By STEVE MARANTZ
STOWE, Vermont – The Mountain Course at Spruce Peak is a private 18-hole layout near Stowe, Vt., with “majestic views accompanied by the music of mountain streams”, as described by its yardage book.
The course proudly heralds an outhouse, behind the 4th tee, as both a “comfort station” and “composting bathroom” with solar-powered lights and pumps.
“It was installed for two reasons,” said superintendent Dave Millar. “One was convenience, not having to run power out there. The other is water conservation, you don’t need a leach field or a septic tank that requires a company to come out and pump it. At the end of every season the solid waste is mixed into our compost pile. The liquid waste is hauled off by a local septic company. We don’t waste water on a leach field. It’s a small contribution to our environmental mindset.”
Spruce Peak’s ‘woke’ outhouse is part of the sustainability movement transforming golf. The course is a certified dues-paying member of Audubon International (AI), a not-for-profit organization that advises golf courses on environmentally-sound operation. Audubon International was founded in 1987, with initial funding from the United States Golf Association, and although it shares a name with the older and better-known National Audubon Society, the two are not affiliated.

Just over 2,000 courses, public and private, in 24 counties — about half of them in the U.S. and Canada — are certified by AI, with emphasis on wildlife habitat management, integrated pest management, chemical use reduction and safety, and water quality management. Vermont’s lone AI-certified course is Spruce Peak. There are 19 certified courses in Massachusetts, 15 in Connecticut, 7 in Maine, 6 in New Hampshire and 2 in Rhode Island.
Spruce Peak’s environmental profile features five acres of tall native prairie grasses, purplish in autumn, and ten acres of golden wavy fescue.
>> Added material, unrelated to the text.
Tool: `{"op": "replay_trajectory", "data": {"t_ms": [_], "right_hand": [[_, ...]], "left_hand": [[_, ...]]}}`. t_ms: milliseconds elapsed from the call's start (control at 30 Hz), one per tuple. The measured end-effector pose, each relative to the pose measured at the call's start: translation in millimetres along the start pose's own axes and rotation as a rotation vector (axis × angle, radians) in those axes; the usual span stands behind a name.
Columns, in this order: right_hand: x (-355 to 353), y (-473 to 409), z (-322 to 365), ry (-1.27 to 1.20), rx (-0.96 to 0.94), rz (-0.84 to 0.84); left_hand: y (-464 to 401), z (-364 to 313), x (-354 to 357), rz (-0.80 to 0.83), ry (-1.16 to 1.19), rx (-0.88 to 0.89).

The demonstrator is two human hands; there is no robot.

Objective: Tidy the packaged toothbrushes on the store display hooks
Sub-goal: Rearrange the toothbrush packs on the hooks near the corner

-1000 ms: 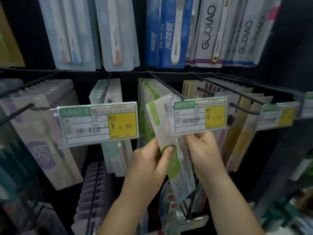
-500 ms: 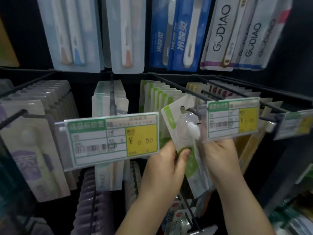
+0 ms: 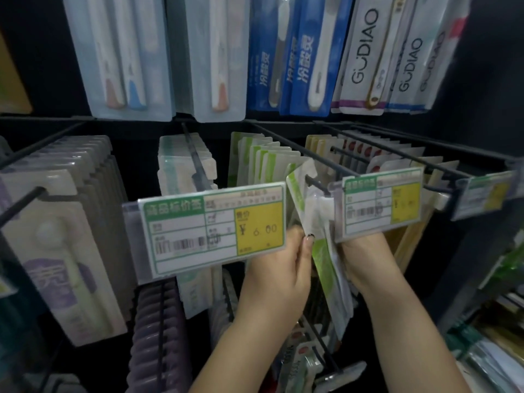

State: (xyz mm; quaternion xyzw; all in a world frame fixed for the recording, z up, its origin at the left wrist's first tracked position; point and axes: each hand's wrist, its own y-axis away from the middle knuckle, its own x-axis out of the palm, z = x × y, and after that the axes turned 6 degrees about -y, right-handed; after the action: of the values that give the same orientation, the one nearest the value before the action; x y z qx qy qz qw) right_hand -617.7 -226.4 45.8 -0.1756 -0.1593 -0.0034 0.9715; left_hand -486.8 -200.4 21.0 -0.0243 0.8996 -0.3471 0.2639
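Observation:
A green-and-white toothbrush pack hangs at the front of a black display hook, its hang hole on the wire. My left hand pinches the pack's left edge with thumb and fingers. My right hand holds the pack from the right, its fingertips hidden behind a price tag. More green packs sit further back on the same hook.
A larger price tag marked 6.00 hangs left of my hands. Purple packs fill the left hook, yellow packs the right. Blue and white packs hang on the row above. More packs hang below.
The green pack has gone from held in front of the hook to threaded onto its wire. Both hands rose with it, and my view moved closer.

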Motion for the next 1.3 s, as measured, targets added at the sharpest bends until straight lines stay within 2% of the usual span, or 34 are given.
{"op": "replay_trajectory", "data": {"t_ms": [133,300,467,600,867,1067,1300], "right_hand": [[10,8,5,0.121,-0.150,-0.021],[12,14,5,0.276,-0.201,-0.054],[5,11,6,0.470,-0.264,-0.012],[-14,14,3,0.612,-0.307,-0.023],[-75,24,11,0.625,-0.292,-0.033],[-118,16,20,0.582,-0.302,-0.193],[-146,7,22,0.536,-0.353,-0.318]], "left_hand": [[2,3,-2,-0.047,-0.022,-0.037],[-2,8,-6,-0.138,-0.127,-0.063],[-1,6,-5,-0.269,-0.219,-0.050],[6,5,0,-0.312,-0.200,-0.102],[10,-2,20,-0.480,-0.166,-0.189],[16,0,32,-0.640,-0.214,-0.287],[22,-22,60,-0.776,-0.319,-0.128]]}}
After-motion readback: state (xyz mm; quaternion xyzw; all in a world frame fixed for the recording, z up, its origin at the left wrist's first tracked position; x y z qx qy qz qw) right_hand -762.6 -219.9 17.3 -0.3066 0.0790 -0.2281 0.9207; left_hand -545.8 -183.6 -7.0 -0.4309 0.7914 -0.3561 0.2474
Nearly six acres of native wildflowers grow around tee areas where golfers won’t hit into them. Wildflowers sustain pollinators, such as honeybees, increasingly endangered.
“I’ve played on and worked at a lot of golf courses, and this is the first one I’ve been a part of that actively manages a good chunk of land for pollinator habitat,” said Millar.
To be clear, Mountain Course’s appeal is more than environmental. Its 6,411-yard par-72 layout, nestled between Mount Mansfield and Spruce Peak, features strategic and technical challenge. “Perhaps there is no finer collection of great short par 4s anywhere in America,” said its designer, the late Bob Cupp.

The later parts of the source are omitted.